To derive the IV estimator $$\beta_{IV}$$ that is consistent for the true value of $$\beta$$, I am told that the first step is to premultiply the model $$y=X\beta+\epsilon$$ by $$Z^T$$, which ultimately yields $$\beta_{IV}=(Z^TX)^{-1}Z^Ty$$. My question is, what exactly is the intuition for premultiplying both sides by the instrument, $$Z$$?

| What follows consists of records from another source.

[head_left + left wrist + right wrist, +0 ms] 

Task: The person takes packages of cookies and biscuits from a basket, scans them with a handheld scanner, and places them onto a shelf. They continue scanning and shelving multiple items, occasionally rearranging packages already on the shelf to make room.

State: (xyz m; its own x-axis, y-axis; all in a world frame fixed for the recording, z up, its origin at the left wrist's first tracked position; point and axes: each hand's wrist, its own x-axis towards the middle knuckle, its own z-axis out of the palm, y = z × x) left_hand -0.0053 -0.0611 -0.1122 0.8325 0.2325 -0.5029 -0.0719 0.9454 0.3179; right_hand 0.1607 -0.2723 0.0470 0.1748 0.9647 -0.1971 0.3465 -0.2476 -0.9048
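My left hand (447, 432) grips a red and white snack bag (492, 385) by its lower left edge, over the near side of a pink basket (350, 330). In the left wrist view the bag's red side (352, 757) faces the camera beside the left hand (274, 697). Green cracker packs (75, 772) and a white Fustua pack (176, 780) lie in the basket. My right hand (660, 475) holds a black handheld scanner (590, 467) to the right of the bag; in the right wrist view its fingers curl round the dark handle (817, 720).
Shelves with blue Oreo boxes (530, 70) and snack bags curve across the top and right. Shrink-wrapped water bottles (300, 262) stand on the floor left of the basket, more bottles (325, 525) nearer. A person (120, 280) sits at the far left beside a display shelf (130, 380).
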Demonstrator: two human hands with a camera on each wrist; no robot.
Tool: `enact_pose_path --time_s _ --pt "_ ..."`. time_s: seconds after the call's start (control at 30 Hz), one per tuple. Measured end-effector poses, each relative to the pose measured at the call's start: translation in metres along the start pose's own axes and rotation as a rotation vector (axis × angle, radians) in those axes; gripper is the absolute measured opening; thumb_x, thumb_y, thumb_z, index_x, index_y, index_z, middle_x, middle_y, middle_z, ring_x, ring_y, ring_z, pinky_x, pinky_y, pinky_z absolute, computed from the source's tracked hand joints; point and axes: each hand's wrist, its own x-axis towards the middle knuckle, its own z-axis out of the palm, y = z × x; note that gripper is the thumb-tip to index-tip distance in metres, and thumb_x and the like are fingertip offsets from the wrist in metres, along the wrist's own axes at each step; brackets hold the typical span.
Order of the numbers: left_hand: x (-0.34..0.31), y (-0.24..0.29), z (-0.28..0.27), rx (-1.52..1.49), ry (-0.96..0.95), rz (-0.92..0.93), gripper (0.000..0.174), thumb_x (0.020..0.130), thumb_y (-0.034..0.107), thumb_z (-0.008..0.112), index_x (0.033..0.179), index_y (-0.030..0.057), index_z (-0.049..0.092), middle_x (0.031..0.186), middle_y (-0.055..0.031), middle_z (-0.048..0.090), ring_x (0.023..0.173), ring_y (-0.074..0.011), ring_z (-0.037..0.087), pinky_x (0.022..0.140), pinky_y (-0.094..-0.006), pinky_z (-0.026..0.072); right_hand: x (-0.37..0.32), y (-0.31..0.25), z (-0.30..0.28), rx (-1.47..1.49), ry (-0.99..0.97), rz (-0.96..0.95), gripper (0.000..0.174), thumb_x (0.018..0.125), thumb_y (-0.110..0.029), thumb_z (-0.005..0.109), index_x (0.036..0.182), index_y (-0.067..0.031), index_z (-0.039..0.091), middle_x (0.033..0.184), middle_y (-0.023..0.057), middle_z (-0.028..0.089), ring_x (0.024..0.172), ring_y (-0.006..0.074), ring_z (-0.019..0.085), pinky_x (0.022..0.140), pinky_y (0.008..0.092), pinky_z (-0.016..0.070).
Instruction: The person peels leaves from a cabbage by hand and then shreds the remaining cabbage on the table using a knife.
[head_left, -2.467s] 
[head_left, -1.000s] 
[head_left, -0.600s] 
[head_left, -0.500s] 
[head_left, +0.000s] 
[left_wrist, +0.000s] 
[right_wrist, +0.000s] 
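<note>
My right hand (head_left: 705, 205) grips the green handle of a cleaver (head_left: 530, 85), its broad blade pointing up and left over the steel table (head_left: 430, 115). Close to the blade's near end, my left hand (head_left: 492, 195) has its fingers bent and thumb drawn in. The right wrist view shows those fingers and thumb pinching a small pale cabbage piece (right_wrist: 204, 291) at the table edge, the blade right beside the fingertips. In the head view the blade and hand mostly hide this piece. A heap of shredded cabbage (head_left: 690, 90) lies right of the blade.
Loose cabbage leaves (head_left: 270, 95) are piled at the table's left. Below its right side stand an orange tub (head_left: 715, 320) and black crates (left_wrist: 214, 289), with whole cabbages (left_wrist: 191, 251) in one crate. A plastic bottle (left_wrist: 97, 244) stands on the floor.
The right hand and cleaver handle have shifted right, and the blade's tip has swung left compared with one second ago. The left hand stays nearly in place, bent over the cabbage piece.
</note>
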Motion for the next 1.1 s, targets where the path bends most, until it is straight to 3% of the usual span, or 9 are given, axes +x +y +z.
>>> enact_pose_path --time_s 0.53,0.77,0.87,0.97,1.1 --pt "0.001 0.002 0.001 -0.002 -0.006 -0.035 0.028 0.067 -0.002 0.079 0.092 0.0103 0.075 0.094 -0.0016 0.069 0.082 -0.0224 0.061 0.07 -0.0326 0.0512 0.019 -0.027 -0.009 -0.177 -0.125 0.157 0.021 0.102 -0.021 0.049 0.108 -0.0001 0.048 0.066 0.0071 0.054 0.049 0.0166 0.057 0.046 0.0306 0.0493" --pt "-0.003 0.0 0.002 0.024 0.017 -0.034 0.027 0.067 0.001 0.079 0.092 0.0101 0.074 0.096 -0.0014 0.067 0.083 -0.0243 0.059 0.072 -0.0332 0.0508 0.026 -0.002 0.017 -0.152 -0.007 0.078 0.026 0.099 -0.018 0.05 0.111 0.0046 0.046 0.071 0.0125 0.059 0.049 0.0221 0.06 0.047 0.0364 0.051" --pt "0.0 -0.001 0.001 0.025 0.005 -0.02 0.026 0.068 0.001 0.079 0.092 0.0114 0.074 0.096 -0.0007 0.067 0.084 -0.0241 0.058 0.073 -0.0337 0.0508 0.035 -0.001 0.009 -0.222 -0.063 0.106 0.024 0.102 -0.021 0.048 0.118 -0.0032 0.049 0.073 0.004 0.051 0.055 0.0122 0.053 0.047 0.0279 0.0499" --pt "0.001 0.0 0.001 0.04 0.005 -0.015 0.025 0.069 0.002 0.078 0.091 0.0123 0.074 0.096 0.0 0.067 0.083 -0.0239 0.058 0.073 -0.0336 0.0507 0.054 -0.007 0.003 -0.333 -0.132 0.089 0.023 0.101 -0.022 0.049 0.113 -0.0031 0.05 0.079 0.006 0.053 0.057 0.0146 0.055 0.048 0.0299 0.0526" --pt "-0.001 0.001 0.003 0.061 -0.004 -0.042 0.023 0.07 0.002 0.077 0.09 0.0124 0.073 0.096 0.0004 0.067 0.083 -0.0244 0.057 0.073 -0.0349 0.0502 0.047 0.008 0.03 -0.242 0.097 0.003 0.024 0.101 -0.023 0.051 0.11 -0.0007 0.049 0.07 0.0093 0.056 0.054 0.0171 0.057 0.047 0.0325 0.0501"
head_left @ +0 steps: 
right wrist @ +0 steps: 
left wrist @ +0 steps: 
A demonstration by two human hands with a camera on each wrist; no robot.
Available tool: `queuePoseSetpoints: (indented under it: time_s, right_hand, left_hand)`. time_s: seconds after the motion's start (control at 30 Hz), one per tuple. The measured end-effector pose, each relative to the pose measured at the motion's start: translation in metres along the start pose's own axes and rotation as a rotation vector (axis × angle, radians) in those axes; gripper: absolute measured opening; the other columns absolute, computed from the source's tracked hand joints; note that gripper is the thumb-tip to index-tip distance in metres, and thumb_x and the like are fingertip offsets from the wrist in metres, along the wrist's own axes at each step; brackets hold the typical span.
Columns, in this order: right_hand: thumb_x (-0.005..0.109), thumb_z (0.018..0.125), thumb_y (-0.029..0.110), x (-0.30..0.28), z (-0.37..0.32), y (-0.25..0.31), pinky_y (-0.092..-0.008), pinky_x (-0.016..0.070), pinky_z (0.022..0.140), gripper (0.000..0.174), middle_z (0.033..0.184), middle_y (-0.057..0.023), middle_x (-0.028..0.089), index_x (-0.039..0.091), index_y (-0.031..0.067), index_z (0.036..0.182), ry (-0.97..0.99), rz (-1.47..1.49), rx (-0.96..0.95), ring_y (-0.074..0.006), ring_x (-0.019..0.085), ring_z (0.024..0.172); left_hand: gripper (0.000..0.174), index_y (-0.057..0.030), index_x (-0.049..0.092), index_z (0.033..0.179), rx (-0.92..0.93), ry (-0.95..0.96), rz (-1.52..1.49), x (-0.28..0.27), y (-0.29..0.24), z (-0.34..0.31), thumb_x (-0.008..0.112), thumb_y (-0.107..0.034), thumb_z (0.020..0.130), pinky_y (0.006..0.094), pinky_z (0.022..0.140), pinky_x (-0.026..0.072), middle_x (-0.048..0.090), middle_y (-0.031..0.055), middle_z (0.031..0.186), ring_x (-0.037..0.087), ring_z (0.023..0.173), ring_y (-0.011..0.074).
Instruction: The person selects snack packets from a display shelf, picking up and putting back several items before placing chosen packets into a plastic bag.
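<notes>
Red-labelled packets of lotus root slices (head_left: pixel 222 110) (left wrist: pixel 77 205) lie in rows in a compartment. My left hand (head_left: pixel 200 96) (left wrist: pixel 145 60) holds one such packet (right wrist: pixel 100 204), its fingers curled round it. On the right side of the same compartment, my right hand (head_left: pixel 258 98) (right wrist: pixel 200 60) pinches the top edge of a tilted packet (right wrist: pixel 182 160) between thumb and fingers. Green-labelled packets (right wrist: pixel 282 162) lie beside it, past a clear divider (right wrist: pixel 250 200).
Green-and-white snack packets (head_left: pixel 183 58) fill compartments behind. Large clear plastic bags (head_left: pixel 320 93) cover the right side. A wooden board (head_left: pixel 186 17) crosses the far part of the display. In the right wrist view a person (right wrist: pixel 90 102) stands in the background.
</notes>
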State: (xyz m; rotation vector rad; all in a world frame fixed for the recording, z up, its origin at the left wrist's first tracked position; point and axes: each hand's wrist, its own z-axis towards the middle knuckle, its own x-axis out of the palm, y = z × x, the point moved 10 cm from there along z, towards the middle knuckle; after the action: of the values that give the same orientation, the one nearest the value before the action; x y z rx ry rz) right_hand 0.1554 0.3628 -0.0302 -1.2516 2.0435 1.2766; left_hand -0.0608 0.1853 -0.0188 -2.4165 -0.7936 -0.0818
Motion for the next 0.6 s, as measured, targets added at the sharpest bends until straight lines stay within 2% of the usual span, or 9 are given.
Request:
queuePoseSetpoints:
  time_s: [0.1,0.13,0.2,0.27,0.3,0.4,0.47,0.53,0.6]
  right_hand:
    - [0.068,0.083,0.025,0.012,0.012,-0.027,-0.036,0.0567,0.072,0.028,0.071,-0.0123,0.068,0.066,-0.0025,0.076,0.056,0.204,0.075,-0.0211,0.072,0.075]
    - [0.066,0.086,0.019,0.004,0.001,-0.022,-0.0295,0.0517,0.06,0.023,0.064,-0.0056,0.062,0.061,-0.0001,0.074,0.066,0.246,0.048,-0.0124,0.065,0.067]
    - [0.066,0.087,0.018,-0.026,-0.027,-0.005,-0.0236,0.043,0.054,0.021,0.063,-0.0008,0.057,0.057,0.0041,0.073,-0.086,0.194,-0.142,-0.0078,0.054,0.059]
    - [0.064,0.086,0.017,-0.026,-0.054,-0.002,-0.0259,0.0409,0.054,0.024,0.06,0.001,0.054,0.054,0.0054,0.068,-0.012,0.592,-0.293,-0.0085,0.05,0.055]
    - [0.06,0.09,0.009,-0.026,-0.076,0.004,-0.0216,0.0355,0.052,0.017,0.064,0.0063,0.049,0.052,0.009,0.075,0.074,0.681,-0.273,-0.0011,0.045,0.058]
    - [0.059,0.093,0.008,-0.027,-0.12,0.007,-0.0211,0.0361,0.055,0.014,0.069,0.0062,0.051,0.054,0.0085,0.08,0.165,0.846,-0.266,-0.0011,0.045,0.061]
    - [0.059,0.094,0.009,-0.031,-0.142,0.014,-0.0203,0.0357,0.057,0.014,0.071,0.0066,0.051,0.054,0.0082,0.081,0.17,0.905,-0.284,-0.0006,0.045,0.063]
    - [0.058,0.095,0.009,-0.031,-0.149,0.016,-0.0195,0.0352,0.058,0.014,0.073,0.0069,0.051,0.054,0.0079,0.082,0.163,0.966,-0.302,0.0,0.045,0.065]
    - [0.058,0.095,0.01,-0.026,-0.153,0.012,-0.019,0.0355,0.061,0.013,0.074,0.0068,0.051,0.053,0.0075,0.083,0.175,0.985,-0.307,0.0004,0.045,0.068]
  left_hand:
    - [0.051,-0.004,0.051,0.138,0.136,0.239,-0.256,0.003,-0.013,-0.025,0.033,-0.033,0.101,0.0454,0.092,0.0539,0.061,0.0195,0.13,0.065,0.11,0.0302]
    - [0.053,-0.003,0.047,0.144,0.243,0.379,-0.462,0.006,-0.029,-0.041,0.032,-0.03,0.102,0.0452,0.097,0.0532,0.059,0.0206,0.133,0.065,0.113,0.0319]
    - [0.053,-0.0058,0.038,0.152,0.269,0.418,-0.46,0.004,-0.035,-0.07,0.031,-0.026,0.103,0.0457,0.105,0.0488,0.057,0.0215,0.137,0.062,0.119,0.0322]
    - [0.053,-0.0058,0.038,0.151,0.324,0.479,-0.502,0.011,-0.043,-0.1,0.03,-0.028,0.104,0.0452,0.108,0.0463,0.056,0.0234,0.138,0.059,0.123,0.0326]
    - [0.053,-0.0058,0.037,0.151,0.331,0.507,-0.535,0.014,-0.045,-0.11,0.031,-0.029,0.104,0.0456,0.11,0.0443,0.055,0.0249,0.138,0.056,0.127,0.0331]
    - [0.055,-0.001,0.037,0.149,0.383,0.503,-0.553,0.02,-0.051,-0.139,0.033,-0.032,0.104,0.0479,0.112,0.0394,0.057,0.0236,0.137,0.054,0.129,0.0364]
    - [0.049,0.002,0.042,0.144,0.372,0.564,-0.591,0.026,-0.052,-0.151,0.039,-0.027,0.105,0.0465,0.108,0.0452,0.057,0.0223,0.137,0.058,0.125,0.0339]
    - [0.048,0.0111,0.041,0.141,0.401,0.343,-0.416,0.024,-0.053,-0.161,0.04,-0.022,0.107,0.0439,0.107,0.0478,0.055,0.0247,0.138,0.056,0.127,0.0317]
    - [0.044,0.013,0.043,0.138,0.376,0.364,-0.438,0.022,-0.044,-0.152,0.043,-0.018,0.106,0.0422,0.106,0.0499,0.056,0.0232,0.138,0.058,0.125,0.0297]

• Try to consider the special case of a single regressor $X$ and $Z$ is a dummy---you just get a (sub-)sample mean for $X$ and $Y$. In general, when instrumenting you are taking conditional averages of $y$ and $X$ conditional on $Z$. Since $Z$ is exogenous, conditioning on $Z$ washes out endogeneity. $X$ is randomly assigned---conditional on $Z$. The IV estimates are noisy because, informally, passing to conditional averages mean you now have a "smaller" sample---again consider the dummy IV case. – Michael Apr 13 '19 at 16:10

Intuitively, $$Z^T\epsilon$$ is expected to be $$0$$ (as the sample size increases) since they are uncorrelated. So, the equation becomes $$Z^Ty\approx Z^TX\beta+\underbrace{Z^T\epsilon}_{0}$$ which yields the solution you have by multipying each side by $$(Z^TX)^{-1}$$
For OLS (i.e. when $$X$$ and $$\epsilon$$ are uncorrelated), you multiply each side by $$X^T$$ instead of $$Z^T$$, and you'll have the typical solution $$(X^TX)^{-1}X^Ty$$.